Energy

Renewable Energy has a Great Story to Tell. Let’s Speak Up.

Renewable energy technologies are succeeding at increasingly lower prices, and are creating jobs and empowering communities in the process. Most of this has been made possible in just over a decade. That’s not just a success, it’s a triumph. And it’s time we told that story.

The economic case for more renewable power development is stronger than ever. The costs of wind and solar power have both fallen by about 50 percent in the past five years, according to the asset management firm Lazard. Studies from state governments and grid operators show that wind generation is undercutting more expensive new fossil fuel generation, saving consumers hundreds of millions of dollars.

And the renewable energy industries are adding thousands of new jobs each year in construction, installation, and operations. Well over 300,000 Americans are now employed in the renewable power sector.

But members of the renewable energy business community need to be more vocal about these achievements. We need to communicate in order to inspire. We should be telling this story to reporters, politicians, fellow business people, and our neighbors and friends – because most people really don’t know the facts. Now that renewables are becoming mainstream, we need to raise our voices and level the playing field with forward thinking, stable policy.

Industry involvement was a major theme at the American Wind Energy Association’s recent WINDPOWER 2015 conference in Orlando, Florida.

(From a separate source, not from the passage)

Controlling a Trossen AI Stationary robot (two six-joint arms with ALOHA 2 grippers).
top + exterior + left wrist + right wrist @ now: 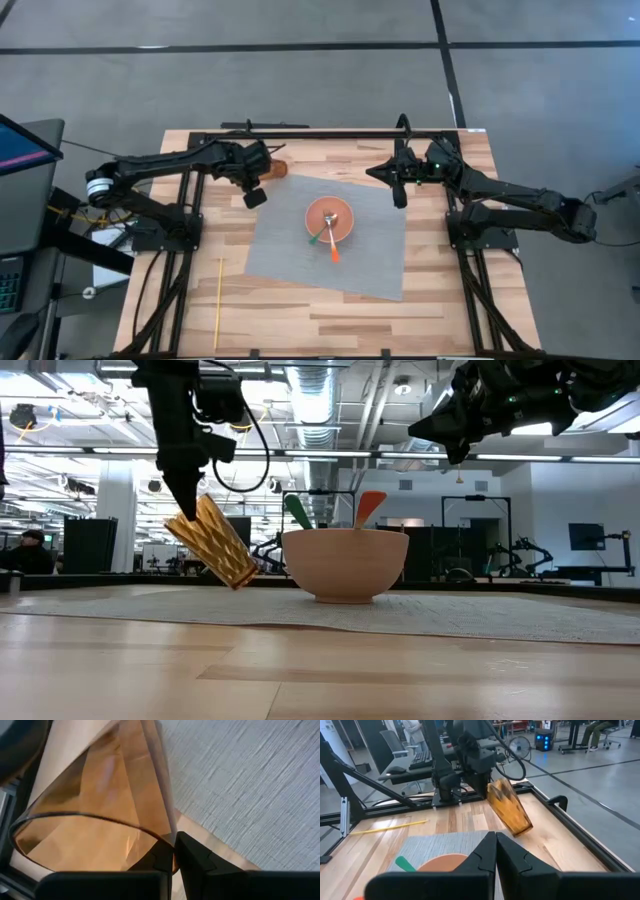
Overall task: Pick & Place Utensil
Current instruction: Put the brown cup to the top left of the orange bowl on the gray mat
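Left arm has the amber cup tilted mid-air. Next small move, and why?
Probably bring the amber cup upright and lower it. The left gripper, shut on its rim, holds it tilted with its base just above the wooden table, beside the grey mat. The right gripper waits, shut.

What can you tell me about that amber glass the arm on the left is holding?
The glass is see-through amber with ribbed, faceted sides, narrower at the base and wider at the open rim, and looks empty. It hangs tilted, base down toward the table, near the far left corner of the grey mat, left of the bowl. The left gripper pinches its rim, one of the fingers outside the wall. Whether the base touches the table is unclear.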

In his address, incoming AWEA Board Chair Mike Garland challenged the wind industry to become more vocal and get the word out about wind energy.

Wharton School of Business professor Jonah Berger, author of “Contagious: Why Things Catch On,” also spoke at the conference. Berger urged the industry to learn to advocate for its positions in unique ways. The most powerful advocacy is personal storytelling, Berger said, stressing that the wind industry needs to learn to tell its story.

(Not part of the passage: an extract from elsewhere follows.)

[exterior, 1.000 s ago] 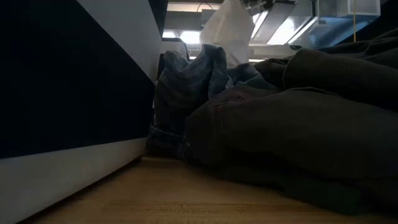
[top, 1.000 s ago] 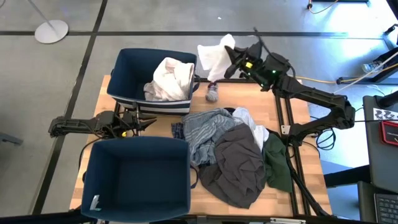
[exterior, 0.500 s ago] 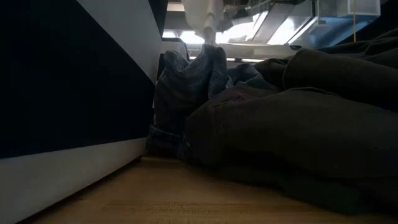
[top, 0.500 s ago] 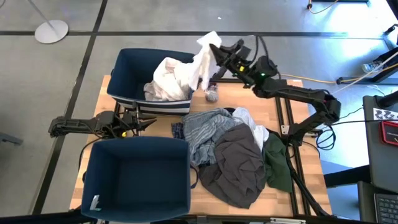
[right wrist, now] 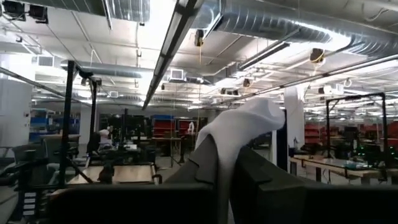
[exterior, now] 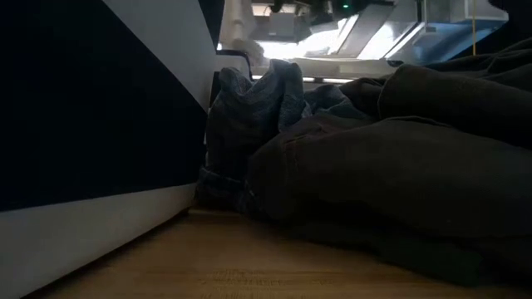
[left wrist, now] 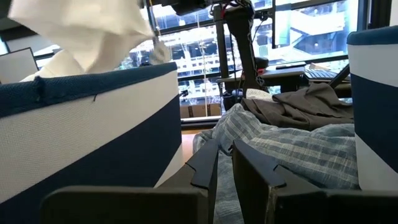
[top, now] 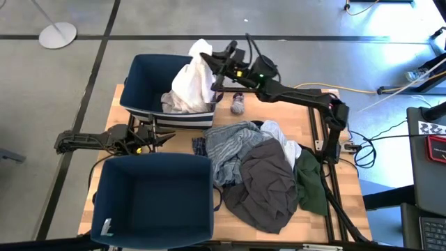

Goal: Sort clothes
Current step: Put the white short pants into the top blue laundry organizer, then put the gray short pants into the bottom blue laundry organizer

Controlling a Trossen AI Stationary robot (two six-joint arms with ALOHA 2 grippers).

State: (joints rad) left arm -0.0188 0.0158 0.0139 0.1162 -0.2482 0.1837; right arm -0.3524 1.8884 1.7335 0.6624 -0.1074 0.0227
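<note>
You're working on a light wooden tabletop (top: 279, 223) over a grey floor with dark seams, a round white stand base (top: 57, 33) off beyond the far navy bin (top: 143, 77). The right wrist view looks out across a big hall with ducts and strip lights overhead, desks farther back.

Your right gripper (top: 211, 61) is stretched over the far navy bin's rim, jaws clamped on a white garment (top: 197, 70) that hangs limp and crumpled from the fingers, its lower folds draping onto the cream clothes (top: 182, 97) already heaped inside that bin (where one stops and the other begins is hard to tell). In the right wrist view the white cloth (right wrist: 239, 134) rises in a peak between the two dark fingers (right wrist: 202, 165).

Just outside that bin lies the small grey-purple sock (top: 237, 104). Nearer than the bin, the pile: grey-blue striped cloth (top: 230, 143) beside the near navy bin (top: 153, 199), a dark grey garment (top: 265, 185) over it, a white piece (top: 282, 143) peeking out, dark green cloth (top: 310, 181) at the table's edge, a bit of blue plaid (top: 200, 145) at the pile's bin side.

Your left gripper (top: 164, 138) waits low between the two bins, jaws nearly together, holding nothing.
</note>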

A Renewable America (ARA), a project of the Wind Energy Foundation, is one initiative that is working to help train and empower the renewables industry with the tools needed to get this message out.

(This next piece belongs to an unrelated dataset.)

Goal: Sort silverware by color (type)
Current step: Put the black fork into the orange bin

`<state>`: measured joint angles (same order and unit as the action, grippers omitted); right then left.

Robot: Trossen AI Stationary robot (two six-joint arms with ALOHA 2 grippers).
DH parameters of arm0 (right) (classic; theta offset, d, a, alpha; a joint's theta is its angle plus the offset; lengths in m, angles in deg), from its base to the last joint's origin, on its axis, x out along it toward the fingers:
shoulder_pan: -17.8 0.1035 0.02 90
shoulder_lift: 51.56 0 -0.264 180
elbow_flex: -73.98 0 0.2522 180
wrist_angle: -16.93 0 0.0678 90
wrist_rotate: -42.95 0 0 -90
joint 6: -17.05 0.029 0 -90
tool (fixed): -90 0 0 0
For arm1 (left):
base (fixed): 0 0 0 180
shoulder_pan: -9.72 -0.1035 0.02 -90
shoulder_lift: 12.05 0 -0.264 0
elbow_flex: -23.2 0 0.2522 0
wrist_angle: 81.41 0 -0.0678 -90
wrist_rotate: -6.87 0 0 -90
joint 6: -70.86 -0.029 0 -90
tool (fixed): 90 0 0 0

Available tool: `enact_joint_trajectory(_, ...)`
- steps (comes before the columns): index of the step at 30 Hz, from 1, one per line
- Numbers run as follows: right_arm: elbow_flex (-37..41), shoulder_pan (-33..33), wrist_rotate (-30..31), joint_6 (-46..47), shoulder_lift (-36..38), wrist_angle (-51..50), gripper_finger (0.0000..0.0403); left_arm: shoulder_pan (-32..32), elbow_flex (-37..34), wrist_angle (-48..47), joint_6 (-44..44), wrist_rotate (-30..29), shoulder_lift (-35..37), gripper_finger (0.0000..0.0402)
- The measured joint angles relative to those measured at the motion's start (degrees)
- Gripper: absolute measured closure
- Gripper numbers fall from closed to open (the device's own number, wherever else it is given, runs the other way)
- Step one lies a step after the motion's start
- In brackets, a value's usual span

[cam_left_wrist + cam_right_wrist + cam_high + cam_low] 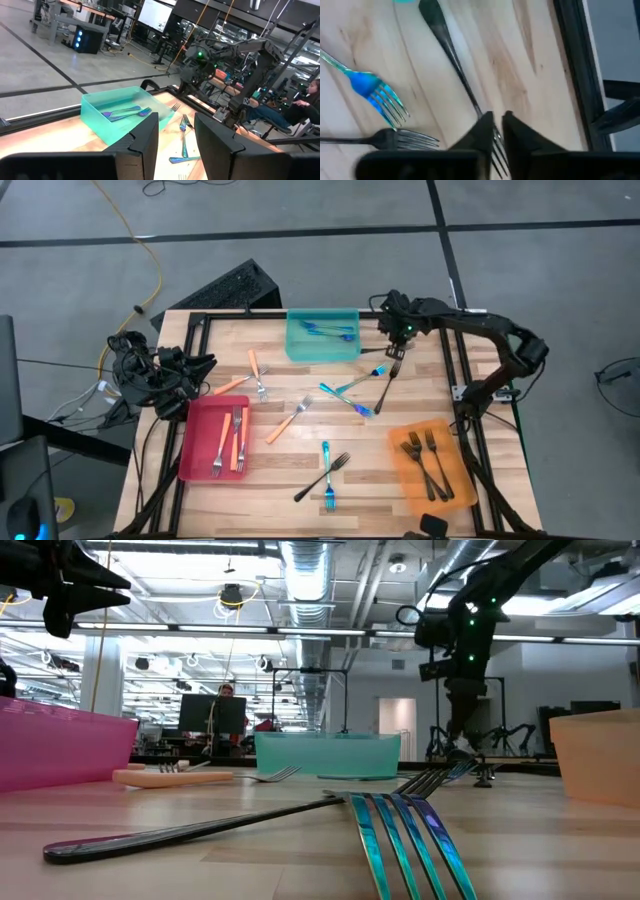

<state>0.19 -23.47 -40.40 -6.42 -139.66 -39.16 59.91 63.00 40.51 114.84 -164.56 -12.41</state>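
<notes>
- Left gripper (205, 367) waits at the left edge of the high view, above the red tray (200, 465); its jaws stand apart and hold nothing.
- Forks lie scattered across the middle of the frame: orange-handled, blue and dark ones, with some already in the red tray, the teal tray (322, 348) and the orange tray (405, 470).
- Right gripper (398, 332), upper right, sits over a dark fork (455, 65) just right of the teal tray; its jaws are a narrow slit straddling the neck near the tines, not clearly clamped.
- Judgement: close squarely on the neck, lift clear of the neighbouring forks, then carry to the orange tray.
- No readable writing or brand.
</notes>
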Motion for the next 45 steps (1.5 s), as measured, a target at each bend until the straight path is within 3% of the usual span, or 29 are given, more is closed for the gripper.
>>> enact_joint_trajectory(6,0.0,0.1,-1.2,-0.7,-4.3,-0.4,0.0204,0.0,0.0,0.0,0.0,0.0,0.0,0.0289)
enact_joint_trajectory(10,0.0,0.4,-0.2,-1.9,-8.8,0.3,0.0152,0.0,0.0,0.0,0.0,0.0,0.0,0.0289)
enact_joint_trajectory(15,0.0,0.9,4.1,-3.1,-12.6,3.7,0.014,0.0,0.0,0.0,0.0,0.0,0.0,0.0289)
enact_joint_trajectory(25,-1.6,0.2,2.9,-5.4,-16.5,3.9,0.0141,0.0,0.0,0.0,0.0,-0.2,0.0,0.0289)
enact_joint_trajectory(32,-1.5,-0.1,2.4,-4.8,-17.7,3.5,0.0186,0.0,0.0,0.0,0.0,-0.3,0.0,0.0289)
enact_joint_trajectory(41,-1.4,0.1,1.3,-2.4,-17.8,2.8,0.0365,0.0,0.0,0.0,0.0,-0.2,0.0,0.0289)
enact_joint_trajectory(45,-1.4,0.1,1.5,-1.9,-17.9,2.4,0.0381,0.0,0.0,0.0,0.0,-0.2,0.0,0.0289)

“You have to engage the public, [and] you have to engage decision-makers,” said John Kostyack, executive director of the Wind Energy Foundation.

“For those people who are not all that comfortable with public speaking, we want to work with you and increase your comfort level. We’re going to do some training events; we’re going to provide materials,” Kostyack said at the conference.

“We’re going to get you to the point where you‘re willing to go out and meet with your local chamber of commerce, meet with your governor, whatever level of decision-maker or media you’re ready to engage with, we’re ready to help you,” he added.

It’s also vital that the renewable energy industries band together. While wind, solar, biomass, geothermal, hydropower, and waste-to-energy have differences in scale, cost, and policy need, we’re more alike than we are different.

Upcoming seminars that Wind on the Wires is helping plan in Illinois, Michigan, and Minnesota will help businesses in these industries equip themselves with the tools they need.

Driving a message into the public consciousness takes diligent work. The renewable power sector has a great economic message, and experience has shown that businesses are the best messengers. To secure longterm policy stability for our industries, we will need to work together to deliver a consistent message over and over again until the opinions of policymakers and the public catch up with the reality that we see in our everyday work.